WORK REQUIRED — Copy exactly the lines from the start of the data below through the one that carries "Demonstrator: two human", and only those.
========================================
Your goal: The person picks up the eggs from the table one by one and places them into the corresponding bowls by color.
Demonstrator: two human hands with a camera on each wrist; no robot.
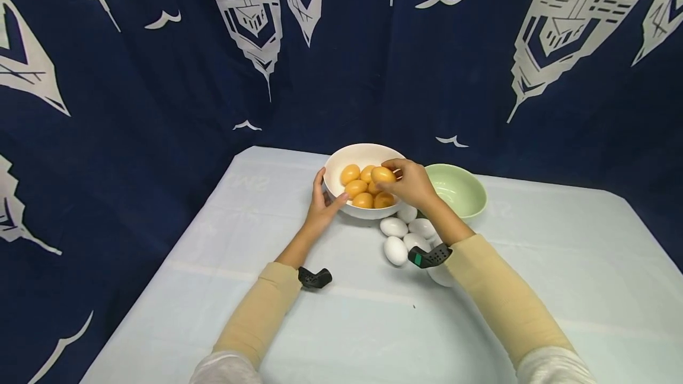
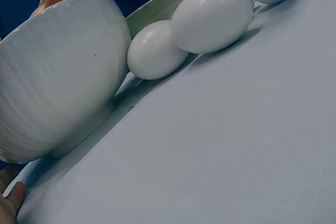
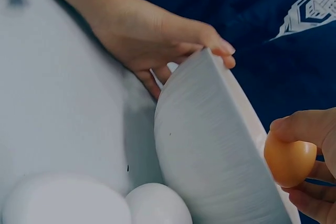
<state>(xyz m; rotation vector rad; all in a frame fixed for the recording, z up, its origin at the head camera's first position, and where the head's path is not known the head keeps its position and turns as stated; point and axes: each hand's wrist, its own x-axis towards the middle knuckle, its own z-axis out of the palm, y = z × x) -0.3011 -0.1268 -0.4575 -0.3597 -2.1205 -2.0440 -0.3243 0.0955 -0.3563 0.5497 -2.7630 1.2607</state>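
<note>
At frame center, the right grip [image 1: 414,184] is pinching one orange egg [image 1: 383,175]; the left grip [image 1: 321,209] is holding one bowl [image 1: 368,154], six orange eggs [image 1: 355,188] showing inside.

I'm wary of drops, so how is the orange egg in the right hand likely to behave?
The orange egg would probably roll if set down, given its rounded shape. Its glossy shine suggests it may be a little slippery. It seems stiff, as its outline shows no dent under the right hand's grip.

Curtained-off tabletop setup: navy skyline-print curtain [image 1: 384,76] behind pale table [image 1: 352,325].
</note>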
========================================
EXERCISE OUTPUT —
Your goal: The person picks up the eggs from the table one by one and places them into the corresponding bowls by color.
Demonstrator: two human hands with a camera on each wrist; no robot.

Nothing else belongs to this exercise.